Your goal:
In the data below, find the line that contains "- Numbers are" and the line that contains "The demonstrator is". Copy both, plus every line between them, exactly.

☆ ☆ ☆ ☆

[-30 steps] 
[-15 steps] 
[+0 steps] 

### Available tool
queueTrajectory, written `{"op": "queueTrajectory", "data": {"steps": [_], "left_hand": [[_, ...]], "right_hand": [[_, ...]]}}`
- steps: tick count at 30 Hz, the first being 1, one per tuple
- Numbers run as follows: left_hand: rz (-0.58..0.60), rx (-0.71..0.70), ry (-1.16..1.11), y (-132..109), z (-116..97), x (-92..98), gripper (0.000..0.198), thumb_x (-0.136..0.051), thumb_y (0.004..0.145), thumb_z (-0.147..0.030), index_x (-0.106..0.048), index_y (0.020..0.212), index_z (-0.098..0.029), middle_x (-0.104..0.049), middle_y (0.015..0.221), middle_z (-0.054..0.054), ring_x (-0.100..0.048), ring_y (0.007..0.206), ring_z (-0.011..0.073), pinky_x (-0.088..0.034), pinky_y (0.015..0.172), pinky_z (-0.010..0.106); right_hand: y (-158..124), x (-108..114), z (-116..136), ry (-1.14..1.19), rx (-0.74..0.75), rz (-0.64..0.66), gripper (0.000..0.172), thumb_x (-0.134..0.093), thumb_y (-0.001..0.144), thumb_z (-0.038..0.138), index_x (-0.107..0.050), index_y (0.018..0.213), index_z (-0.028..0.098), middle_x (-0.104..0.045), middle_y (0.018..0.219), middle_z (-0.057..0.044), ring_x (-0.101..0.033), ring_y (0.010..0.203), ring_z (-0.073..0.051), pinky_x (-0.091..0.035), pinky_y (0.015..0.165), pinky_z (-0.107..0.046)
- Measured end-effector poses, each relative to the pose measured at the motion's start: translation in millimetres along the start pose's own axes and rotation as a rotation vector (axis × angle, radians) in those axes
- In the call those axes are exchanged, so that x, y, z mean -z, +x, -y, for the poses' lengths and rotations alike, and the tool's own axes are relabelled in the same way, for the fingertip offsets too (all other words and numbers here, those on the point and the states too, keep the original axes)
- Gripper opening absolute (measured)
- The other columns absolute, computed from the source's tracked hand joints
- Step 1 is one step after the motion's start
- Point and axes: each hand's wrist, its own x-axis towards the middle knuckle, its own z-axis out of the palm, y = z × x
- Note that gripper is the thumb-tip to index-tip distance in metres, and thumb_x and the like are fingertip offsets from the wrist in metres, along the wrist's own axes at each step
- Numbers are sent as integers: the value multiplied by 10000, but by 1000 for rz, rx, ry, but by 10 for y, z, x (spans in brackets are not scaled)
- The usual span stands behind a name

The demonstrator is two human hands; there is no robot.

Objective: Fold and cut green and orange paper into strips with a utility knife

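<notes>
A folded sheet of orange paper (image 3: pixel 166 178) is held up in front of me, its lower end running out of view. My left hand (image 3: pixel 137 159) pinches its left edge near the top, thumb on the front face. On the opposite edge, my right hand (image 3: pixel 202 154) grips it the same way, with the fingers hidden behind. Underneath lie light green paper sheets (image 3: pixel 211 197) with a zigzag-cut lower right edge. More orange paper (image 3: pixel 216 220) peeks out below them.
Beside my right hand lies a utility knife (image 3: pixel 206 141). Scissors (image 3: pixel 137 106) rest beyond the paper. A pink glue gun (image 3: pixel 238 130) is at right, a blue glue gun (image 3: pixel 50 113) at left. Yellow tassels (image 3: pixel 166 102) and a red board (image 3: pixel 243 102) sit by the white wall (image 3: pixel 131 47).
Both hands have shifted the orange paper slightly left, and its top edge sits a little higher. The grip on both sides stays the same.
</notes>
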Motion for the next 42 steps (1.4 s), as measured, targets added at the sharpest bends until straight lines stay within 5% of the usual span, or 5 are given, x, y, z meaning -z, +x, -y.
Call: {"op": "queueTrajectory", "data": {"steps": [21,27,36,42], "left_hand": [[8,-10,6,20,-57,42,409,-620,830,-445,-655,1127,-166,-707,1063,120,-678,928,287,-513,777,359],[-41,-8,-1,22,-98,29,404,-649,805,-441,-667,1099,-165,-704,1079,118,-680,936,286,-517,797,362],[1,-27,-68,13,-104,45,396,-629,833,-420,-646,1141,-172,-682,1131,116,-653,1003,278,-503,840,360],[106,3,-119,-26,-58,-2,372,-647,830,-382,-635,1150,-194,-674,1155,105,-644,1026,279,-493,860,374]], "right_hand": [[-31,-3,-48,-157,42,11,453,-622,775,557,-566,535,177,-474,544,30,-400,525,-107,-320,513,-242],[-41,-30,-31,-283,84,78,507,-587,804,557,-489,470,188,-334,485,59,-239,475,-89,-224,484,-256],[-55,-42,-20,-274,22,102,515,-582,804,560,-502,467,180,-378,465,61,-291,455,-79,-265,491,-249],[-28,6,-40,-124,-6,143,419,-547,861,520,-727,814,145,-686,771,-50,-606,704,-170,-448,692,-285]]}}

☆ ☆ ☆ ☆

Solution:
- Numbers are sent as integers: the value multiplied by 10000, but by 1000 for rz, rx, ry, but by 10 for y, z, x (spans in brackets are not scaled)
- The usual span stands behind a name

The demonstrator is two human hands; there is no robot.

With that, the exercise is finished.